104 F.3d 355
NOTICE: THIS SUMMARY ORDER MAY NOT BE CITED AS PRECEDENTIAL AUTHORITY, BUT MAY BE CALLED TO THE ATTENTION OF THE COURT IN A SUBSEQUENT STAGE OF THIS CASE, IN A RELATED CASE, OR IN ANY CASE FOR PURPOSES OF COLLATERAL ESTOPPEL OR RES JUDICATA. SEE SECOND CIRCUIT RULE 0.23.
David E. JOHNSON and Susan E. Johnson, Plaintiffs-Appellants,
v.
CHESEBROUGH-PONDS, INC. Defendant-Appellee.
No. 96-7474.
United States Court of Appeals, Second Circuit.
Dec. 23, 1996.
Appeal from the United States District Court for the District of Connecticut (Gerard L. Goettel, Judge).
APPEARING FOR APPELLANTS: Susan King Shaw, Farren and King, New Haven, CT.
APPEARING FOR APPELLEE: Paul E. Knag, Cummings & Lockwood, Stamford, CT.
D.Conn.
AFFIRMED.
Before CARDAMONE and PARKER, Circuit Judges and WEXLER,* District Judge.
This cause came to be heard on the transcript of record from the United States District Court for the District of Connecticut and was argued by counsel for the appellants and appellee.
ON CONSIDERATION WHEREOF, IT IS HEREBY ORDERED, ADJUDGED AND DECREED that the district court's judgment is affirmed.

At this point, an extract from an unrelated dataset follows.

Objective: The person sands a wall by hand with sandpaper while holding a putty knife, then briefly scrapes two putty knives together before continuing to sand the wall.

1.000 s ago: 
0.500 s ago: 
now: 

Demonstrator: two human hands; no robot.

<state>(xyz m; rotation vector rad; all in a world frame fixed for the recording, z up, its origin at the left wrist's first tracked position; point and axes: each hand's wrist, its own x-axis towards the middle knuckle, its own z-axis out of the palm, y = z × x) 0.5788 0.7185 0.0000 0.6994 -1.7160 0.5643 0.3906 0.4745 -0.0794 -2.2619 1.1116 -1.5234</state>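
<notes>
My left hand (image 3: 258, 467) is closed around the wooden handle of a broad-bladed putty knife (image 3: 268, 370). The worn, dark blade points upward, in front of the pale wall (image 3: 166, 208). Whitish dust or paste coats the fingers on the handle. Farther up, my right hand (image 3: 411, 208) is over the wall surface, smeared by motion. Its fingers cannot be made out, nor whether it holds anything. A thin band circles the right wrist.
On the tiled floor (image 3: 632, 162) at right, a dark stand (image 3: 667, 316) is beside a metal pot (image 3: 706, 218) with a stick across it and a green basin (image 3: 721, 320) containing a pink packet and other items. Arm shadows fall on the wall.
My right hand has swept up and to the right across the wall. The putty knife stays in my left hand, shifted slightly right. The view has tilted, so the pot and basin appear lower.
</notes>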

In August 1990, Johnson took a job with Chesebrough. As Johnson and his family lived in Pennsylvania, and the job was in Connecticut, Chesebrough bought his Pennsylvania house, paid his moving expenses, and paid the closing costs on his Connecticut home. However, a few months after Johnson started work, his supervisor, Duncan, became dissatisfied with Johnson's performance. They met on March 13, 1991 to discuss the matter. At this meeting, Duncan told Johnson that he had three months to improve "or else." On March 27, 1991, Duncan and Johnson met again to discuss Johnson's performance. The exact nature of this discussion is disputed, but it is common ground that one topic was "workaholics." The next day, Johnson put an article on Duncan's desk on the topic of the difficulties of working for a workaholic. Duncan, deciding that this response to his criticism revealed that the two could no longer work together, fired Johnson the next working day, April 2, 1991. Johnson claims that he was escorted out of the building "like a criminal." He was given a severance package of two months pay, 17 days of vacation pay, and three months of outplacement service.
Johnson filed suit in the Superior Court of the State of Connecticut for the Judicial District of New Haven. Mrs. Johnson added a claim for loss of consortium. Chesebrough removed to the District of Connecticut based on diversity of citizenship, claiming it was a citizen of New York. The district court dismissed Johnson's claim on summary judgment.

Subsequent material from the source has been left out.